Battling racial bias in the workplace. How implementing an inclusion, diversity, equity and accessibility training initiative can lead to better results in racial disparities within healthcare and beyond.
Timing is everything. In midst of launching an Inclusion, Diversity, Equity and Accessibility (IDEA) effort within Presbyterian Healthcare Services , a federal order makes it a political hot potato. The memo casts all unconscious bias training or racial sensitivity training as “anti-white” and “un-American”. So what to do? Delay implementation until the political context dies down? Or continue forward and begin the self-examination, the data collection, and the conversations that will propel us forward?
“Integrity is choosing courage over comfort; it’s choosing what’s right over what’s fun, fast or easy, and it’s practicing your values, not just professing them,” Professor Brene Brown has said.
Having integrity about IDEA starts with collecting and believing data. Assuming yours is like ours, it is filled with uncomfortable oxymorons. Many have high engagement but low resilience. We want to hear everyone’s voice, but understand not many feel safe enough to speak up. We have a workforce that reflects the diversity of our community, and a leadership team that doesn’t come close. This data compels us to move forward, to start the conversation, and to begin to make change.
The issues of bias and racism are not theoretical.
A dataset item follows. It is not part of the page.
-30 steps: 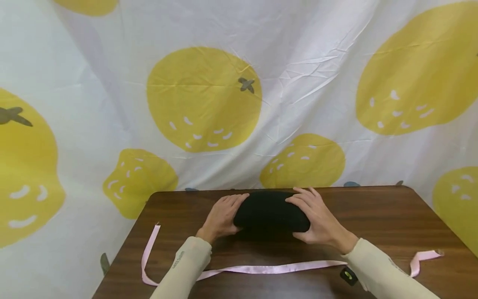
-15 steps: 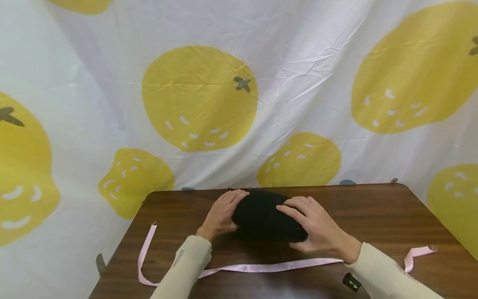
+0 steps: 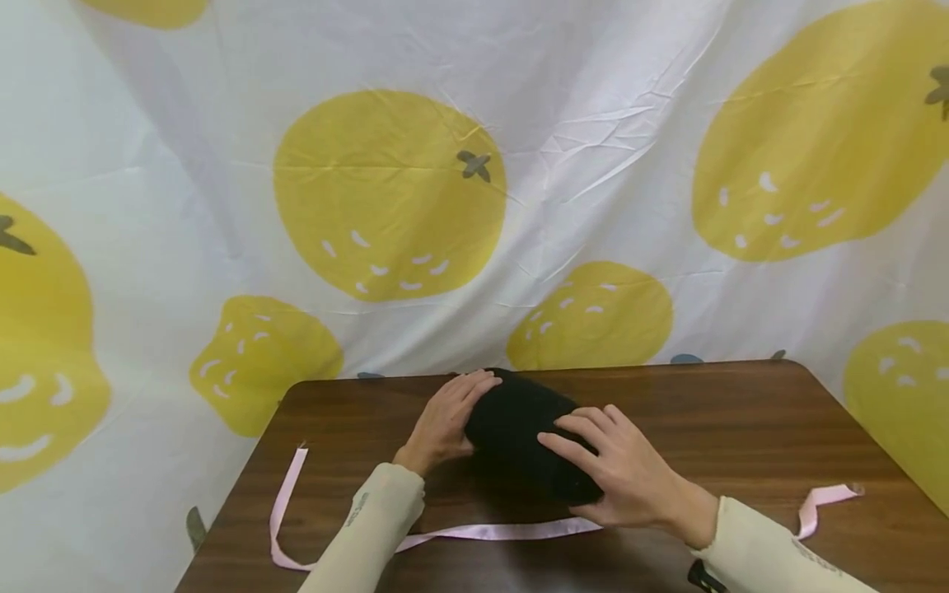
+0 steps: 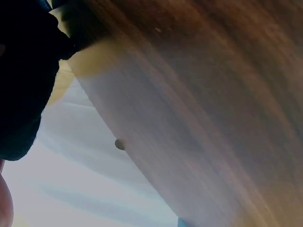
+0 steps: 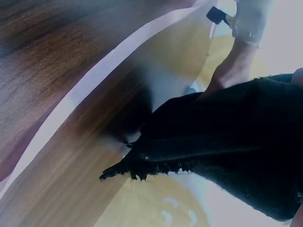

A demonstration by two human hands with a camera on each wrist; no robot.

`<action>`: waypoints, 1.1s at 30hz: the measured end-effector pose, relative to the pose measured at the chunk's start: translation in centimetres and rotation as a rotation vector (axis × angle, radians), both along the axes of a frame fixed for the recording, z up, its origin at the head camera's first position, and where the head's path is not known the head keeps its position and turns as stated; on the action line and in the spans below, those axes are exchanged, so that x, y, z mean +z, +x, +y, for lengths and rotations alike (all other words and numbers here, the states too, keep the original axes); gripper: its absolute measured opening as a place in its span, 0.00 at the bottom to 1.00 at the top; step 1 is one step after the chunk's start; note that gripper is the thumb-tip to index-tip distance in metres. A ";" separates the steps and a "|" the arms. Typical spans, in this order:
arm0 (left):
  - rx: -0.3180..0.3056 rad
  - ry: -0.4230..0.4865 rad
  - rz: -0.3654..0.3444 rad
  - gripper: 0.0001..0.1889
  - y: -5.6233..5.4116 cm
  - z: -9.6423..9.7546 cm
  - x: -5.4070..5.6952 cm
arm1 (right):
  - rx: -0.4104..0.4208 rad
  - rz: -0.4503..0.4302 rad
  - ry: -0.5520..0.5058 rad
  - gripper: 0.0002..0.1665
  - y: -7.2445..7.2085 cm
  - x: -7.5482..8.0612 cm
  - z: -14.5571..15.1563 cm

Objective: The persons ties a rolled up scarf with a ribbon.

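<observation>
A black cloth bundle (image 3: 522, 428) with a rounded, thick shape is held over the table by both hands. It slants, its right end lower and nearer than its left. My left hand (image 3: 443, 418) grips the left end, fingers over the top and thumb beneath. At the right end my right hand (image 3: 630, 473) holds it the same way. Ragged, fringe-like threads hang from the cloth (image 5: 227, 137) in the right wrist view, which also catches part of the left hand (image 5: 232, 66). Below the bundle a pink satin ribbon (image 3: 511, 531) lies across the table, partly hidden by the forearms.
The brown wooden table (image 3: 741, 428) has rounded far corners. Behind it hangs a white curtain (image 3: 415, 49) printed with yellow lemons. A small black device (image 3: 704, 576) sits at the right wrist.
The bundle's right end has swung down and nearer, so it now slants. My right hand moved down and slightly left with it; the left hand stayed nearly in place.
</observation>
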State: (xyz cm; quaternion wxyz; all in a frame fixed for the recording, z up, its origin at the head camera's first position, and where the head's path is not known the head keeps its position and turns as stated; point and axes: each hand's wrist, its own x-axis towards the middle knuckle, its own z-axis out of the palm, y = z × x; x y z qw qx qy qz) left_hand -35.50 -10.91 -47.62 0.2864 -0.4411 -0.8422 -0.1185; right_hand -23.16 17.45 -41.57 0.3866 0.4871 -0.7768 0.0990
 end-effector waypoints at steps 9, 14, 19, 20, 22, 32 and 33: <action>-0.037 -0.032 0.027 0.56 0.3 0.5 0.2 | 0.018 0.091 0.043 0.51 1.7 0.0 -0.7; -0.062 -0.032 0.054 0.56 0.6 0.9 0.5 | 0.029 0.125 0.030 0.54 2.6 -0.1 -1.3; -0.103 -0.067 0.087 0.59 0.9 1.1 1.0 | 0.000 0.154 0.062 0.55 4.2 -0.3 -1.9; -0.109 -0.079 0.093 0.60 1.0 1.2 1.1 | -0.008 0.144 0.070 0.57 4.6 -0.4 -2.0; -0.110 -0.108 0.102 0.62 1.2 1.3 1.2 | -0.017 0.114 0.077 0.59 5.2 -0.6 -2.2; -0.136 -0.148 0.155 0.65 1.7 1.8 1.2 | -0.041 0.258 0.022 0.33 6.4 -1.6 -3.8; -0.140 -0.145 0.160 0.65 1.8 1.9 1.2 | -0.045 0.280 0.009 0.29 6.5 -1.7 -4.0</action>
They play out in micro-aggressions towards our workforce on a daily basis. We recently convened several hundred caregivers to talk about the issue. We were shocked to hear physicians of color share that they are subjected to racist comments or requests for a different provider "up to three times per shift." If this is occurring in our workplace, to the most educated among us, who are in positions of prestige and actively working to help others, what must the experience be for those at the bottom of the social ladder?
The research is clear on the benefits of inclusion. The more we build an environment that is inclusive, diverse and equitable, the better our results. Innovation increases. The sense of belonging and psychological safety improves. The racial incidents and misunderstandings with caregivers decrease. The capability to have a courageous conversation expands and allows every person to grow.
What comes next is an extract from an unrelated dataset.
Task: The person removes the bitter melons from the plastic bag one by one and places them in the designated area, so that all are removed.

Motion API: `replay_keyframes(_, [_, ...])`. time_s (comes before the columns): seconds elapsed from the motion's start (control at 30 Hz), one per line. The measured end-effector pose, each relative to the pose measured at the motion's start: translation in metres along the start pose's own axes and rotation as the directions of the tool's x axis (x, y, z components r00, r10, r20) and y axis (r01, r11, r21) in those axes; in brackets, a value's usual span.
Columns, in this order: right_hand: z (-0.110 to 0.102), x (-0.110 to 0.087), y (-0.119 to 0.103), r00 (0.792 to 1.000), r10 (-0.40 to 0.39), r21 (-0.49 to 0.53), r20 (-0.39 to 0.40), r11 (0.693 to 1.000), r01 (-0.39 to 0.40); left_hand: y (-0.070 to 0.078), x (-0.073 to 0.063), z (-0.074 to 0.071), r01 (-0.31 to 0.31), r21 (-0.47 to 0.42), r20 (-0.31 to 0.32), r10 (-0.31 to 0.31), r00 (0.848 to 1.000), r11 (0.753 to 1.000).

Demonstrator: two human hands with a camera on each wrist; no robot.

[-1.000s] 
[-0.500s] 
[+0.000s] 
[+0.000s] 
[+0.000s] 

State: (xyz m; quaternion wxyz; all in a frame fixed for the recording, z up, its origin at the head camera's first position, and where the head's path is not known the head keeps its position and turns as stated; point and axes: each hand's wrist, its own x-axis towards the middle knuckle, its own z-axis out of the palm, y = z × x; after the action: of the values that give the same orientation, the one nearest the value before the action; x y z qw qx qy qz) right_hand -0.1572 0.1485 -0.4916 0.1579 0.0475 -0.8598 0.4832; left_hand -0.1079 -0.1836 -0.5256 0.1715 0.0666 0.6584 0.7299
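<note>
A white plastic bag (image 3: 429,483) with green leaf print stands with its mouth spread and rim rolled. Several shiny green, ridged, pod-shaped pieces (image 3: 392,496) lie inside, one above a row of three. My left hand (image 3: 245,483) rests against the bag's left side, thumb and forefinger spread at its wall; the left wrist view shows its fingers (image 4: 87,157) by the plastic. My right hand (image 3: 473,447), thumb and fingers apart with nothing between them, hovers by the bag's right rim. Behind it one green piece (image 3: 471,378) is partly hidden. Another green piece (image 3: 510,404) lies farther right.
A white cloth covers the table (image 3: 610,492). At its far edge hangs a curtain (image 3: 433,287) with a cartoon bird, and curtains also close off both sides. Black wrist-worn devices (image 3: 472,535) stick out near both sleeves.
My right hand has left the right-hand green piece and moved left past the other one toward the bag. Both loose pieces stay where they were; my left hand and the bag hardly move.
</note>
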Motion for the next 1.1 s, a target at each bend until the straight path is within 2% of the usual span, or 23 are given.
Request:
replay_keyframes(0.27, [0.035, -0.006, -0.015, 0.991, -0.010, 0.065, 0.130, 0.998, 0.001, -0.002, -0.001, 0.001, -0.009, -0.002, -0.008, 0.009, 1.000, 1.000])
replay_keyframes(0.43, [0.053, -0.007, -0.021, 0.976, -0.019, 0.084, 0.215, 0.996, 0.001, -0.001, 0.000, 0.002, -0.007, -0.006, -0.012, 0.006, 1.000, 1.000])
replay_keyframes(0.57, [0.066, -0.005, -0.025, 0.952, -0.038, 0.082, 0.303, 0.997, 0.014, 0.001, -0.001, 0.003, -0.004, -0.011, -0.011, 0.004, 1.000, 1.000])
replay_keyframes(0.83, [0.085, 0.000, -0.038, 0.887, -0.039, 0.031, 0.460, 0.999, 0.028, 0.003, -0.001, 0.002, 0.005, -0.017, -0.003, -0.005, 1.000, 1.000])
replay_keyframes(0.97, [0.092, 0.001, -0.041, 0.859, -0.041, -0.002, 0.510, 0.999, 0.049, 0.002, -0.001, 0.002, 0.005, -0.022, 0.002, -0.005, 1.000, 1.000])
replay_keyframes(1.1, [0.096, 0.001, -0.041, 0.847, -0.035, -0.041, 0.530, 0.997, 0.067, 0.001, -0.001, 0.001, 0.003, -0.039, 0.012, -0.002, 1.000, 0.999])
As a leader, I know where I fall on the issue. As Federal agencies are “directed to begin to identify all contracts or other agency spending related to any training on ‘white privilege,’ I will lean into the issue. I will seek to understand why our health outcomes and leadership ranks are so unequal across race.I will stand for those that are under-represented and practice my values.
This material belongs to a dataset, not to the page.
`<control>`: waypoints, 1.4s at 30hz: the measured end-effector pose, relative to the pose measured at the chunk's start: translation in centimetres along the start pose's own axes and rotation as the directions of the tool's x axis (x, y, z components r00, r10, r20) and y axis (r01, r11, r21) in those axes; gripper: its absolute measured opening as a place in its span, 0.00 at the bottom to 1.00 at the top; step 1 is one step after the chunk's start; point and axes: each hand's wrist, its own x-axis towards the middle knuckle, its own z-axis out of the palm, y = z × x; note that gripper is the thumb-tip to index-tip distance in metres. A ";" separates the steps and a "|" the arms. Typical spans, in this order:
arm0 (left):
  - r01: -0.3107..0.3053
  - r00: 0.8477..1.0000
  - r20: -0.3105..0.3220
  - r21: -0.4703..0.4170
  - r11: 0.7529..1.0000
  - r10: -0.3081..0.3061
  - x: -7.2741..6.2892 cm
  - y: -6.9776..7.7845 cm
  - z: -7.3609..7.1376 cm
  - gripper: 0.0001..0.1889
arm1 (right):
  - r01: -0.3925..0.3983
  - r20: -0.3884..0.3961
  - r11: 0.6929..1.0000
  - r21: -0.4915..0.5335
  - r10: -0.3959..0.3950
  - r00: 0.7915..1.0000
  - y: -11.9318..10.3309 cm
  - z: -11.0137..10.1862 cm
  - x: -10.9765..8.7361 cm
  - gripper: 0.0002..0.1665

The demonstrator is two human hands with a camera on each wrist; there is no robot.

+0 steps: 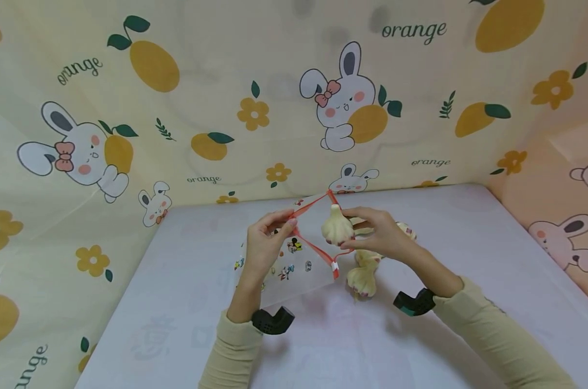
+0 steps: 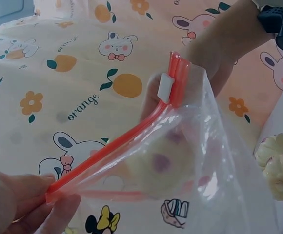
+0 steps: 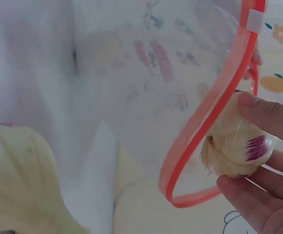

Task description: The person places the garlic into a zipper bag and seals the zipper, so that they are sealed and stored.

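Presently, the left hand (image 1: 267, 246) pinches one end of the red zip rim (image 1: 315, 248) of a clear plastic zip bag (image 1: 294, 262), thumb and fingers pressed together on the strip. The bag's mouth stands spread into a roughly diamond-shaped loop in the head view, with a white slider (image 1: 335, 267) at its near right corner. Printed cartoon figures (image 2: 102, 220) show on the transparent film. Whether the bag's lower edge touches the table cannot be told.

The right hand (image 1: 383, 232) is clamped on a garlic bulb (image 1: 337, 227), thumb on one side and fingers on the other. The bulb is at the open mouth, purple streaks on its skin, root end turned toward the loop in the right wrist view; in the left wrist view it appears blurred through the film. Cannot tell whether it has passed the rim.

Outside the bag, further garlic bulbs (image 1: 362, 282) lie on the white-covered table (image 1: 177, 292), to its right, beneath and beyond the right hand. A black device (image 1: 273, 320) sits at the left wrist.
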 end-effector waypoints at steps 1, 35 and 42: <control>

I take a firm stand in valuing every human being’s unique talents, celebrating their differences, hearing their ideas, and practicing cultural humility. I will practice leading with courage and having courageous conversations in the midst of our country’s divisiveness. I will advocate that we continue to provide enterprise-wide implicit bias training as a catalyst for disrupting bias and addressing our decision-making practices. I will give our workforce more language to talk about these issues from many different points of view, not less.
Silence is not acceptable. Action is required. Today, choose courage over comfort. Let your organization know where you stand and that you stand with them. Remind them of your values and your commitment to practice them every day. As Elaine Dalton put it, “If you desire to make a difference in the world, you must be different from the world.”
Clay Holderman is the executive vice president and COO for Presbyterian Healthcare Services in Albuquerque, New Mexico, a not-for-profit integrated system of hospitals, clinics, a medical group and one of the nation’s largest provider-led health plans.